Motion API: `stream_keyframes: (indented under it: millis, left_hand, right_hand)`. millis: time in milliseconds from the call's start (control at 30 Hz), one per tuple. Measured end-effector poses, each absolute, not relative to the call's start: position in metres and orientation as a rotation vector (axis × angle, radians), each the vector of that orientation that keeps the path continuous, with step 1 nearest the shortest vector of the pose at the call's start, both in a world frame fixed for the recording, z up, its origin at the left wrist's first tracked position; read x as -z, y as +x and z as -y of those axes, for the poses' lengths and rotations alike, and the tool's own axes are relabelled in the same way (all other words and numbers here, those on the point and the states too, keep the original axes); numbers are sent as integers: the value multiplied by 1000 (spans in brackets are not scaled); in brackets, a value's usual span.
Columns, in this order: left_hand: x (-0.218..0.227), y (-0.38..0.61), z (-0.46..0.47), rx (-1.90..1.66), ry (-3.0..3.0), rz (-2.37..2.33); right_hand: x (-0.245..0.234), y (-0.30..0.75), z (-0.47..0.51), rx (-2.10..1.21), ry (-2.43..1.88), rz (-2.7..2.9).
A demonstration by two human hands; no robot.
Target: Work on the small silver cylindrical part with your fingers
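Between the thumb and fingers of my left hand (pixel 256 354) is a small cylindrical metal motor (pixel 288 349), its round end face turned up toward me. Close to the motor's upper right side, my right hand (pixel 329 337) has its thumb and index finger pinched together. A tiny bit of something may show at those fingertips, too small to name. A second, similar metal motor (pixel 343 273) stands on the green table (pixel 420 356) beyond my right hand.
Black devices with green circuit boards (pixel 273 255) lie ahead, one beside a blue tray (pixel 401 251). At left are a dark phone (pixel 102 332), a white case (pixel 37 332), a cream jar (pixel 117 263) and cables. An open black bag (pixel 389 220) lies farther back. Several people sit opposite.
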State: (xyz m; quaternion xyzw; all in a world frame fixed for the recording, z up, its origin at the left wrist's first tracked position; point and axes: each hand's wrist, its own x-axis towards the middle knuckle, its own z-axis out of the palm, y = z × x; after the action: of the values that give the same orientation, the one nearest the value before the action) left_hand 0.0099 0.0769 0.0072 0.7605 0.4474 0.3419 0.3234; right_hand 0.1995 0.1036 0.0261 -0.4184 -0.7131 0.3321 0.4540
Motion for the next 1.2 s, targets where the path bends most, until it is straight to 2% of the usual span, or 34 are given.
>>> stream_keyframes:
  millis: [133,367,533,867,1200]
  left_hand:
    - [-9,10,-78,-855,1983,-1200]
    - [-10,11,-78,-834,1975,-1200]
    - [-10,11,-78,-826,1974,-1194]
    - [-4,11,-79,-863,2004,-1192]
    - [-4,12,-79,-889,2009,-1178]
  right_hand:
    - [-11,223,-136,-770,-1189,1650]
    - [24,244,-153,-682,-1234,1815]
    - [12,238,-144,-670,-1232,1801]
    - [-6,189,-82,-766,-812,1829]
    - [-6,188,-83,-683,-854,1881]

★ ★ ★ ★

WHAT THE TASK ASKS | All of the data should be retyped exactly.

RESPONSE FOR THIS EXERCISE |
Motion API: `stream_keyframes: (indented under it: millis, left_hand, right_hand)`. millis: time in milliseconds from the call's start (control at 30 Hz), one per tuple. Measured end-effector poses, each absolute, not relative to the call's start: position in metres and orientation as a rotation vector (axis × angle, radians), each the vector of that orientation that keeps the path continuous, with step 1 nearest the shortest vector of the pose at the call's start, both in a world frame fixed for the recording, z up, its origin at the left wrist's first tracked position; read x as -z, y as +x and z as -y of those axes, for the poses' lengths and rotations alike, and the tool's own axes are relabelled in the same way (all other words and numbers here, those on the point and the states too, keep the original axes); numbers are sent as integers: the value multiplied by 1000 (spans in brackets are not scaled); in brackets, a value's usual span.
Columns, in this order: left_hand: x (-0.218..0.227), y (-0.38..0.61), z (-0.46..0.47), rx (-1.90..1.66), ry (-3.0..3.0), rz (-2.37..2.33); right_hand: x (-0.245..0.234), y (-0.30..0.75), z (-0.47..0.51), rx (-2.10..1.21), ry (-2.43..1.88), rz (-2.7..2.9).
A demonstration by two human hands; no robot.
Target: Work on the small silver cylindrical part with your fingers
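Between the thumb and fingers of my left hand (pixel 256 354) is a small cylindrical metal motor (pixel 288 349), its round end face turned up toward me. Close to the motor's upper right side, my right hand (pixel 329 337) has its thumb and index finger pinched together. A tiny bit of something may show at those fingertips, too small to name. A second, similar metal motor (pixel 343 273) stands on the green table (pixel 420 356) beyond my right hand.
Black devices with green circuit boards (pixel 273 255) lie ahead, one beside a blue tray (pixel 401 251). At left are a dark phone (pixel 102 332), a white case (pixel 37 332), a cream jar (pixel 117 263) and cables. An open black bag (pixel 389 220) lies farther back. Several people sit opposite.
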State: (xyz m; quaternion xyzw; all in a world frame fixed for the recording, z up, its origin at the left wrist's first tracked position; point and axes: each hand's wrist, its own x-axis towards the middle knuckle, its own z-axis out of the palm, y = z × x; after the action: of the values that give the same orientation, the one nearest the value before the action) left_hand 0.0099 0.0769 0.0072 0.7605 0.4474 0.3419 0.3234; right_hand 0.1995 0.1036 0.0261 -0.4184 -0.7131 0.3321 0.4540
Motion for the next 1.2 s, targets where the path bends most, until it is straight to 2% of the usual span, or 34 are given.
>>> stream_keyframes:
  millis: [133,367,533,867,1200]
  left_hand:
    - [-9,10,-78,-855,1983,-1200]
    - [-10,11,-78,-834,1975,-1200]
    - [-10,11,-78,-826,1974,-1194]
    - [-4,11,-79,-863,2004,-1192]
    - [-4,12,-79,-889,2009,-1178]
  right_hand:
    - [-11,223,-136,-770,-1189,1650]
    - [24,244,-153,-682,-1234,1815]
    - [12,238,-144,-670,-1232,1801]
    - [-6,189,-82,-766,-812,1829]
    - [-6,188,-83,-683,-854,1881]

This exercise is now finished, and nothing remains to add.